I would like each line of the data that holds the word "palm" copied out.

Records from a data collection
_____

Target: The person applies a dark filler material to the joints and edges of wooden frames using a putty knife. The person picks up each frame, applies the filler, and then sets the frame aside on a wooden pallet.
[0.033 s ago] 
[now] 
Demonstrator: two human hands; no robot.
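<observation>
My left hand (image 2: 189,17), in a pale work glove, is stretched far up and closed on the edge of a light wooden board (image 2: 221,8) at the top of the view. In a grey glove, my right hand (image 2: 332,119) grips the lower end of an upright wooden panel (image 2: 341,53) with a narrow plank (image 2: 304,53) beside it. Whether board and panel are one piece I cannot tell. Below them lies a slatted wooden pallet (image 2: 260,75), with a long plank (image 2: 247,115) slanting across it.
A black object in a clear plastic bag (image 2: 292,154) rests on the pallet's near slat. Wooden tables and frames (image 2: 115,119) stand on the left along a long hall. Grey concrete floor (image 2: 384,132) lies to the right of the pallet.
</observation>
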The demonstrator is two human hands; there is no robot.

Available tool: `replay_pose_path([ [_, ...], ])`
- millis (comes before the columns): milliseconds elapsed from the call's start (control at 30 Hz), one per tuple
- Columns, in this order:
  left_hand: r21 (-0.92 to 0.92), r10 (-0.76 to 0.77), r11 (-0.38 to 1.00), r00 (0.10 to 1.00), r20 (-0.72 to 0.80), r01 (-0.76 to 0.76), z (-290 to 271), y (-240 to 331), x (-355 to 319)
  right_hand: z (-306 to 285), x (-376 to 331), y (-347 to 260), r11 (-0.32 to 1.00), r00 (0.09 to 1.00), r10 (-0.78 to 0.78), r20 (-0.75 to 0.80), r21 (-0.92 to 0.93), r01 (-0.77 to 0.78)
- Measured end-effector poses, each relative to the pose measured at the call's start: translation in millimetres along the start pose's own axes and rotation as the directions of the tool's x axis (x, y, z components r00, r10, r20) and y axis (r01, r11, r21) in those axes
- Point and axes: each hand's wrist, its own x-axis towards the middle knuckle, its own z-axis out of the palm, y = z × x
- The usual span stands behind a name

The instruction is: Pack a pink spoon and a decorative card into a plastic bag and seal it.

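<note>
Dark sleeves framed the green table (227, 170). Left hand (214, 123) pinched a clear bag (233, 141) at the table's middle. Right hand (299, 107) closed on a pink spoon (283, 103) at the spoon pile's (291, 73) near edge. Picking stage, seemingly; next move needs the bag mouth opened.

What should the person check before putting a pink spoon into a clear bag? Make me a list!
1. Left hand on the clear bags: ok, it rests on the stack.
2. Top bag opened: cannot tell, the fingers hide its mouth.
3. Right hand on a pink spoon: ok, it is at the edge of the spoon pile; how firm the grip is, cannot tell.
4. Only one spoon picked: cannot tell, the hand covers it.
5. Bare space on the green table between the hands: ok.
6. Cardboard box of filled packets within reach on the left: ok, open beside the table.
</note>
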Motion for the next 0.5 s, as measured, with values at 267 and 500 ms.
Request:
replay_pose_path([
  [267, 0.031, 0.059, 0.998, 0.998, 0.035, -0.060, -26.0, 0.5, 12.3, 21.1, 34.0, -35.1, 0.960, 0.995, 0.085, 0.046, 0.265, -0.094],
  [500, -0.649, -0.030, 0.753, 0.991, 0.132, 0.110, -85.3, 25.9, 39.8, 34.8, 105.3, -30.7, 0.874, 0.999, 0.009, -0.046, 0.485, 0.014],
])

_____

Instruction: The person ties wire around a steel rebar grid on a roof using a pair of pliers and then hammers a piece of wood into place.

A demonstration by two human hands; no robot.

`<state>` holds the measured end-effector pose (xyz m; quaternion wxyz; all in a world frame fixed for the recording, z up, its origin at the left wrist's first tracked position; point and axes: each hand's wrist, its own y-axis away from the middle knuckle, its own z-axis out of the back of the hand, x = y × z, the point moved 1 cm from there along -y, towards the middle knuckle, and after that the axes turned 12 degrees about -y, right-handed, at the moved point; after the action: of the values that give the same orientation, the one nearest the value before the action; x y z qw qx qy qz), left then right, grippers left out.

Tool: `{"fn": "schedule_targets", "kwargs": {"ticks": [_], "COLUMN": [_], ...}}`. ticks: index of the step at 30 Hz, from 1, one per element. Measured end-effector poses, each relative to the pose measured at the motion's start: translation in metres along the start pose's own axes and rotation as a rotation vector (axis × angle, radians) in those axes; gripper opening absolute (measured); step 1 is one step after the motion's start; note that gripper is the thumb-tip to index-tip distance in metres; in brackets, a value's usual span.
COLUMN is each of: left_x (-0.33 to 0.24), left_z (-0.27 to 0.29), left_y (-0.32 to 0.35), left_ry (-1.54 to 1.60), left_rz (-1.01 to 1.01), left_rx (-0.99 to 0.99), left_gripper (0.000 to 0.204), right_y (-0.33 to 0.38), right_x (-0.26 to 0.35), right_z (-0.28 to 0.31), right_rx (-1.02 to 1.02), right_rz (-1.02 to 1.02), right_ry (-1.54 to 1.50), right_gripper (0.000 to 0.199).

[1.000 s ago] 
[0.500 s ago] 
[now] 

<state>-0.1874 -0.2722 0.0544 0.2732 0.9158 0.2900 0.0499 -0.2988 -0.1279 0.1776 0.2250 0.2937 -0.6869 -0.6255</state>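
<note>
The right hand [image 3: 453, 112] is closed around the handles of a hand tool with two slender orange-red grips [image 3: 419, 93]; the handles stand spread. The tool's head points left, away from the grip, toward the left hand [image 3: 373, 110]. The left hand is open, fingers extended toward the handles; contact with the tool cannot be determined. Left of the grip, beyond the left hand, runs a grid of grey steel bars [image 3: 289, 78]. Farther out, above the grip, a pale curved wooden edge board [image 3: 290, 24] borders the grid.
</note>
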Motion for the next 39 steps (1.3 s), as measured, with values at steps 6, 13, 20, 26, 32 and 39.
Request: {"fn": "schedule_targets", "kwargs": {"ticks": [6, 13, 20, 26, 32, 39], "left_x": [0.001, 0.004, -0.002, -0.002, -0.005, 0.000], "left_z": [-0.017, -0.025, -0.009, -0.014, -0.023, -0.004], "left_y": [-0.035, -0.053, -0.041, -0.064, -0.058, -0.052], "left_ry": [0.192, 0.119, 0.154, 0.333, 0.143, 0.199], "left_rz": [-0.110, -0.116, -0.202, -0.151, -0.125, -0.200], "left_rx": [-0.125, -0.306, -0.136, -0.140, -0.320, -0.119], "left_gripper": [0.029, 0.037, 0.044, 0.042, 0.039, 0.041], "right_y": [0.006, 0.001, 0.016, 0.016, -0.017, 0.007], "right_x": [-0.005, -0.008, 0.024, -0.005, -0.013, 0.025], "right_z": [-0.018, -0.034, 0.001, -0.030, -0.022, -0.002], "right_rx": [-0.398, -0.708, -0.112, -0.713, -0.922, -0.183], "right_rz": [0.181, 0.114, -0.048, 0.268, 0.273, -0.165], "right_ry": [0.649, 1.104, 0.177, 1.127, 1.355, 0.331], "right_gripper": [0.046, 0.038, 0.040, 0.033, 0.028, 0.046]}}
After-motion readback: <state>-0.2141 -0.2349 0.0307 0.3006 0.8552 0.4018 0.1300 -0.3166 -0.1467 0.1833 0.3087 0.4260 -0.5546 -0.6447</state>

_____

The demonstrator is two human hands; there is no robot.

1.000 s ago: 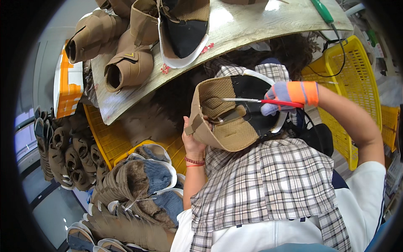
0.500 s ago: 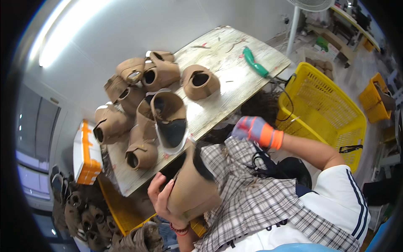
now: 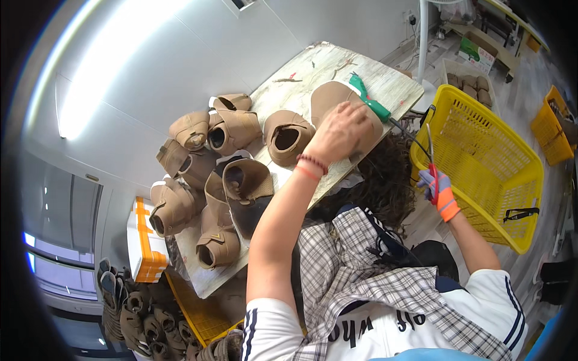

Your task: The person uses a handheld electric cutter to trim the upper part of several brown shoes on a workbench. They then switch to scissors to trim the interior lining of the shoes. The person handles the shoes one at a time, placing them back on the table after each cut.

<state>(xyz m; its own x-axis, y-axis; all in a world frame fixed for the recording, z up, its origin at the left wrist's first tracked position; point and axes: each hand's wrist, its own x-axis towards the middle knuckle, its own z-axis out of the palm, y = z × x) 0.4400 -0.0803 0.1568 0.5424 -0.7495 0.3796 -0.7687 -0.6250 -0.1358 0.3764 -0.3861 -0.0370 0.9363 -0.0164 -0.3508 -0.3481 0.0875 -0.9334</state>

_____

Your solution:
- Point and axes: each hand's wrist, its own x-axis towards the middle knuckle, its own z-axis out of the palm, y = z × x
<state>(xyz m; its own x-axis, y-axis; all in a world frame fixed for the recording, z up, its origin at the left wrist's first tracked position; point and axes: each hand's wrist, its own x-axis towards the middle knuckle, its own z-axis out of the palm, y = z × x) 0.4400 -0.0803 0.1568 0.5424 -0.7495 0.3796 -0.7687 -0.6250 -0.1358 0.3764 -0.3861 -0.0370 0.9363 -0.0164 -0.3508 -0.3481 0.0875 -0.9334</state>

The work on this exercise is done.